Vaccination rates for Minnesota teens increaseThe share of Minnesota teenagers who have received three key vaccines grew significantly last year, but public health experts said they are still troubled by the relatively slow adoption of a vaccine to prevent cervical cancer.
By: Christopher Snowbeck, St. Paul Pioneer Press / MCT
The share of Minnesota teenagers who have received three key vaccines grew significantly last year, but public health experts said they are still troubled by the relatively slow adoption of a vaccine to prevent cervical cancer.
The numbers were released Thursday by the U.S. Centers for Disease Control and Prevention, which highlighted the fact that just 49 percent of teens across the country in 2010 had received one dose of the vaccine against human papillomavirus (HPV) infections. Those infections can lead to cervical cancer.
Coverage rates were higher for a vaccine that protects against tetanus, diphtheria and pertussis and for a vaccine for meningitis.
It was a similar story in Minnesota, where just less than 38 percent of adolescent girls had completed the three-dose series of HPV vaccine, according to the Minnesota Department of Health.
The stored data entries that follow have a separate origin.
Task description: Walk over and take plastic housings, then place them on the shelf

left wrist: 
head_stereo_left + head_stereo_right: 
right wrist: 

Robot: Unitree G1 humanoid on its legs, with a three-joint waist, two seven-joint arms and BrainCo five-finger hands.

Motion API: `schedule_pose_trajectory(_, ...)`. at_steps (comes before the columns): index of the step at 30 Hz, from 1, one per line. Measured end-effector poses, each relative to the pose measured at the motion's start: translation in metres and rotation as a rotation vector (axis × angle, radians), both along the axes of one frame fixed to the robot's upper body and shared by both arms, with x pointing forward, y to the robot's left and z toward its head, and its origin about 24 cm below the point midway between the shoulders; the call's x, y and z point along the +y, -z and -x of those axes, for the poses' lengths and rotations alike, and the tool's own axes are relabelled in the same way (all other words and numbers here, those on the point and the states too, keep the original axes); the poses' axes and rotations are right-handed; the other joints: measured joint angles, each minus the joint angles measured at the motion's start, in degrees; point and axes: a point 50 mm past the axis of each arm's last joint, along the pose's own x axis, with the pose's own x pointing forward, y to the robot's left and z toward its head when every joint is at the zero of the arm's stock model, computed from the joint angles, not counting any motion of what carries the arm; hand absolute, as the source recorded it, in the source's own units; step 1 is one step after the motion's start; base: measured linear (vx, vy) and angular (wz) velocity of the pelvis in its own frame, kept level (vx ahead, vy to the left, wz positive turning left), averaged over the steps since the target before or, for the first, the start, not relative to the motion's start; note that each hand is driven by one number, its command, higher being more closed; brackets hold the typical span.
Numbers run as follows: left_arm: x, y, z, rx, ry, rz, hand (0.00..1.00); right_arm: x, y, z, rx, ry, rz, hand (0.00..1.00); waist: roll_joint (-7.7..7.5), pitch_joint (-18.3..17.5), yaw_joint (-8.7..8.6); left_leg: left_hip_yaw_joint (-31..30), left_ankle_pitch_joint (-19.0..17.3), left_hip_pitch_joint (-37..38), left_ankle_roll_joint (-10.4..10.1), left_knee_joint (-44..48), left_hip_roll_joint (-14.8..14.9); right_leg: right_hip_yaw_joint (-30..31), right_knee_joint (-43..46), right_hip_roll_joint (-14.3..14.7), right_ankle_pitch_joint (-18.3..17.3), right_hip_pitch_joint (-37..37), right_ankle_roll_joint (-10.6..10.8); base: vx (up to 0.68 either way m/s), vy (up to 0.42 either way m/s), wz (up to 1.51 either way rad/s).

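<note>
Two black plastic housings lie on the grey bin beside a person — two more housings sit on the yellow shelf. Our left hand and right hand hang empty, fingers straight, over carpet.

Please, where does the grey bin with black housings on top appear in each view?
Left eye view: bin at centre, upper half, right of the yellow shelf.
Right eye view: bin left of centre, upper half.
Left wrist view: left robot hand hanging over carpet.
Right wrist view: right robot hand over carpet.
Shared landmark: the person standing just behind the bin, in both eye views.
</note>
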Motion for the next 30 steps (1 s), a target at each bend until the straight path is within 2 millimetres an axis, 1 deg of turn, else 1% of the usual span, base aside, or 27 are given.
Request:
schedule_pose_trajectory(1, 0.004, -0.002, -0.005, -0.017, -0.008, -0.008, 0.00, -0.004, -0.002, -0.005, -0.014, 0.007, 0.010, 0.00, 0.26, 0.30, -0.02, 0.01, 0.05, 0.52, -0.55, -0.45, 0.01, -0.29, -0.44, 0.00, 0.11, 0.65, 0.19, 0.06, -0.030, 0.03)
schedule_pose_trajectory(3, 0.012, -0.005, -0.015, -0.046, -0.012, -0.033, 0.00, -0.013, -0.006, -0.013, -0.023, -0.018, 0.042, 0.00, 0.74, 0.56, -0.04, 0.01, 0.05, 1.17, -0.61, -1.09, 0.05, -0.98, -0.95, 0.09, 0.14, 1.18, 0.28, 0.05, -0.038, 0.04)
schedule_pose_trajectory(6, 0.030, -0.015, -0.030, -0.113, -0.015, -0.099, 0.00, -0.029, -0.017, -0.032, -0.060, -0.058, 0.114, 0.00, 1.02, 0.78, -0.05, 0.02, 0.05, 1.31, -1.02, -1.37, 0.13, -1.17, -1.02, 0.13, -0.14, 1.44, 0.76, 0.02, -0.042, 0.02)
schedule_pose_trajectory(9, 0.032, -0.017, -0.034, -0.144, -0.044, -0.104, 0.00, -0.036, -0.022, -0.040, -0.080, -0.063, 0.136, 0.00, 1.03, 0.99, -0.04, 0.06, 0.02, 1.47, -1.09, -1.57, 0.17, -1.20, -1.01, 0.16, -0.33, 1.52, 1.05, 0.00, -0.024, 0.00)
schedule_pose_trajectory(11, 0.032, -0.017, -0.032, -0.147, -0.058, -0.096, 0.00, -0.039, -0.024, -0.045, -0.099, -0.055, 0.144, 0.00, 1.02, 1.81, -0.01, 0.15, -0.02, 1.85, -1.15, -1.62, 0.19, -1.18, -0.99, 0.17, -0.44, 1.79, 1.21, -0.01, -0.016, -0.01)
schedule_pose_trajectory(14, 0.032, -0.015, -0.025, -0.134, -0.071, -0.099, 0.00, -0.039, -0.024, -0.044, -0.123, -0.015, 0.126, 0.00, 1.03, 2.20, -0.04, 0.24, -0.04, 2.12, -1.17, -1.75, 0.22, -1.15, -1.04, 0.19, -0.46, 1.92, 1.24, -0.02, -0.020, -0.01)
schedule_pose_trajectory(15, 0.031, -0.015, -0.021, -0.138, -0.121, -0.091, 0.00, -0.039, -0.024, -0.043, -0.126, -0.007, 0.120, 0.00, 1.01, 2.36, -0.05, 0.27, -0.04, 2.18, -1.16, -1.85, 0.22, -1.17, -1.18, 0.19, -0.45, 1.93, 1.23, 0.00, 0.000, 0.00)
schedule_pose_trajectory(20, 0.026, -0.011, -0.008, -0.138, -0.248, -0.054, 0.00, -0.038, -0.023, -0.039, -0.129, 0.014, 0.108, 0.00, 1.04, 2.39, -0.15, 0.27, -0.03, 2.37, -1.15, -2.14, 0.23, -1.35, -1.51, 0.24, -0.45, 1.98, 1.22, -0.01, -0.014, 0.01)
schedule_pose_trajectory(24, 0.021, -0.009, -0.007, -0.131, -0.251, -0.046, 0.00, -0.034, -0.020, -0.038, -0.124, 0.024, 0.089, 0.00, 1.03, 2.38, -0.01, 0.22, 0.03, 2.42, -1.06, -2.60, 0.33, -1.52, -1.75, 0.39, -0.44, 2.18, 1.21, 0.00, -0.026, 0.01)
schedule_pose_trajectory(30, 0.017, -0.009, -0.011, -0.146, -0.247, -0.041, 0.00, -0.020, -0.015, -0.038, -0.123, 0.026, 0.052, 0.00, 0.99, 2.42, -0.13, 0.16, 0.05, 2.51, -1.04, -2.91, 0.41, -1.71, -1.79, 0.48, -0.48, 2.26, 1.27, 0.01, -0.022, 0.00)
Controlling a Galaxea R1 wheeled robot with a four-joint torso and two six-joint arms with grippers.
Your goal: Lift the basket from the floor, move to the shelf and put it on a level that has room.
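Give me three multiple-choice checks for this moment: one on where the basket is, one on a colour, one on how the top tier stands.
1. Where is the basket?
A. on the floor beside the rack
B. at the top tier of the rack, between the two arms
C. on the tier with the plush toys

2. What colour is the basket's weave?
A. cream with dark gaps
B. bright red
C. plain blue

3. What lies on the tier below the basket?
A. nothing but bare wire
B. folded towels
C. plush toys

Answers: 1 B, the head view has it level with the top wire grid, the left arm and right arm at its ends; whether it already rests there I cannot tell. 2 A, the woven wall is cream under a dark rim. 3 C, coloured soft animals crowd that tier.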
Seventy percent of teens in the state had received the booster for tetanus, diphtheria and pertussis, and 57 percent had received the meningitis vaccine.
The coverage rate for all three improved in Minnesota from 2009 to 2010, said Kristen Ehresmann, an infectious-disease expert with the Minnesota Department of Health.
The cervical cancer vaccine has been controversial because the virus is spread through sexual contact. Critics fear that the vaccine will encourage promiscuity in teens and that making it mandatory would intrude on parental rights.
Public health officials, however, say the main goal with the HPV
vaccine is to prevent cervical cancer in women because it provides almost 100 percent protection against the two forms of the virus that cause most cases. It also protects against related cancers and genital warts, which means there's also a benefit for boys, according to the Health Department.
"The virus is transmitted from person to person through sexual contact, but we know that it's important that teens receive the vaccine before they become sexually active as a way to maximize the protection and minimize the risk," Ehresmann said in a news release.